Oddly enough the structure of the paintings recall the divisions of space implied in Oriental screens. These border -to -border, edge-to-edge, yearning -to -be -free, little engine that could paintings evolve into scroll -like things which seem to suggest they have more to tell, if only you would unroll them a bit more. This all-over gridness breaks down further until each compartment or area is a separate incident -an event filled with its own latent possibilities. Each area gives the suggestion that it too could permutate and disgorge a whole other painting separate from, but genetically related to, the 'parent' painting. But there is no one central point to these elusive works, no ocular eye around which the paintings appear to be grouped.
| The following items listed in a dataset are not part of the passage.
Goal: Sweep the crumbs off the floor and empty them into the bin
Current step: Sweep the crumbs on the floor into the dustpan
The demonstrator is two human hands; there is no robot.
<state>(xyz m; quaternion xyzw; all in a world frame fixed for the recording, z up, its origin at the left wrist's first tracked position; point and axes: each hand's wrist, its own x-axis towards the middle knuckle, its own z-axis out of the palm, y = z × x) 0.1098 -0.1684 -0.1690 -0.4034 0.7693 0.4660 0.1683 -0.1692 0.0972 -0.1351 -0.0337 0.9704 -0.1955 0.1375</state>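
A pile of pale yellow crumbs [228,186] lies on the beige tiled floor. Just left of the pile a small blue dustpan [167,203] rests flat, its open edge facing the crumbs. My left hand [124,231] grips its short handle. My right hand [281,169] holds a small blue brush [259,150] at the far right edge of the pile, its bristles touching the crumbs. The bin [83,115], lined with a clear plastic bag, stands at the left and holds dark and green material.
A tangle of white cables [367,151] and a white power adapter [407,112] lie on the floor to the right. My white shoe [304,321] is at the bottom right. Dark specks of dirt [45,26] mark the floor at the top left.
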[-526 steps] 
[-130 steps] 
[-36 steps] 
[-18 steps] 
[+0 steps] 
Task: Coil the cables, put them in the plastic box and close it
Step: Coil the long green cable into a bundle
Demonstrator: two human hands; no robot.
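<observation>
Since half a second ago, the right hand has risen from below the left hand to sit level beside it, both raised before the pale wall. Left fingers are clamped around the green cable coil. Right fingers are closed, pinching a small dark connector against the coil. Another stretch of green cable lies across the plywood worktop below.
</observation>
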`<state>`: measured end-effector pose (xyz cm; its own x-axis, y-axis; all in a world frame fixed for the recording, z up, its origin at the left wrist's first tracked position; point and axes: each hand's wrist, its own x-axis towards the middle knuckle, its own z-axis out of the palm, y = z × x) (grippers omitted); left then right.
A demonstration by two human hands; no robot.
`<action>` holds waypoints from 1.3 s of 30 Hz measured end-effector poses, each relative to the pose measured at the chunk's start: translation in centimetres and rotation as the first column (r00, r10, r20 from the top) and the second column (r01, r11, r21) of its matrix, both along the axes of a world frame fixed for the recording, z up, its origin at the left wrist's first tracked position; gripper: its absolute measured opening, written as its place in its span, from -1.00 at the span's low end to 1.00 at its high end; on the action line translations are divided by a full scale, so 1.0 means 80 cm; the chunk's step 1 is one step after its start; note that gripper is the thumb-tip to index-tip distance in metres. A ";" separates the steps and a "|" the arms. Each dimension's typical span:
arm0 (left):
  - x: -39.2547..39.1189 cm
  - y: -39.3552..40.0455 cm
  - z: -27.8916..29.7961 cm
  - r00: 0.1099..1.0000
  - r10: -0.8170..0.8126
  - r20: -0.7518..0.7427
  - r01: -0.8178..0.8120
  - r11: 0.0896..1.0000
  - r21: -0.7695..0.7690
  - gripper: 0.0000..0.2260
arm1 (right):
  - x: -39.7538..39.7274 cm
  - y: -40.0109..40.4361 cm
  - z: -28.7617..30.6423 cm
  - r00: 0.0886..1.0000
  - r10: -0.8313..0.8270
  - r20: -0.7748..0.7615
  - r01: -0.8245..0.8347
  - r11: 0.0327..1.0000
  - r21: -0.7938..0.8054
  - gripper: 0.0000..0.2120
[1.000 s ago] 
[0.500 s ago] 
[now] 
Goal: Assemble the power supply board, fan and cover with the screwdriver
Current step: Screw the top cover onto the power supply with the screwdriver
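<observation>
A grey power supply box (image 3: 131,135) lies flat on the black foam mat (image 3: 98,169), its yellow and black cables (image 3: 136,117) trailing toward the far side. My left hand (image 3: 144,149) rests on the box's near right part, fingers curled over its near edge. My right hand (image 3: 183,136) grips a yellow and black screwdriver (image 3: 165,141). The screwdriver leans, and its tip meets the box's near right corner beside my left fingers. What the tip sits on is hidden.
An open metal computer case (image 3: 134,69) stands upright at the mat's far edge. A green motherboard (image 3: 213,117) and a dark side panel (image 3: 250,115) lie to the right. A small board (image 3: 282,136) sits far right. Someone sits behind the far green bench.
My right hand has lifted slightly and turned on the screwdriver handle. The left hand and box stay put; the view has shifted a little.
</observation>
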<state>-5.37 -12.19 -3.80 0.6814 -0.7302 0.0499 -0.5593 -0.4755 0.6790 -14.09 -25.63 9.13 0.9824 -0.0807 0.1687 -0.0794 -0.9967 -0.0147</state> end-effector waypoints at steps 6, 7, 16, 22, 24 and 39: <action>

There are a lot of paintings inside each one of Westfall's grid paintings. Usually when this happens in art, it disintegrates into confusion and boredom. Somehow Westfall navigates around this, avoiding visual schizophrenia, and makes it safely to a joyful, full, illuminating experience. One that, in the end, like games, play and pleasure we can't get enough of. These paintings become placards, slabs and shop signs tell us of the presence of a human heart and a place where people and the world they live in are the true subjects of contemplation.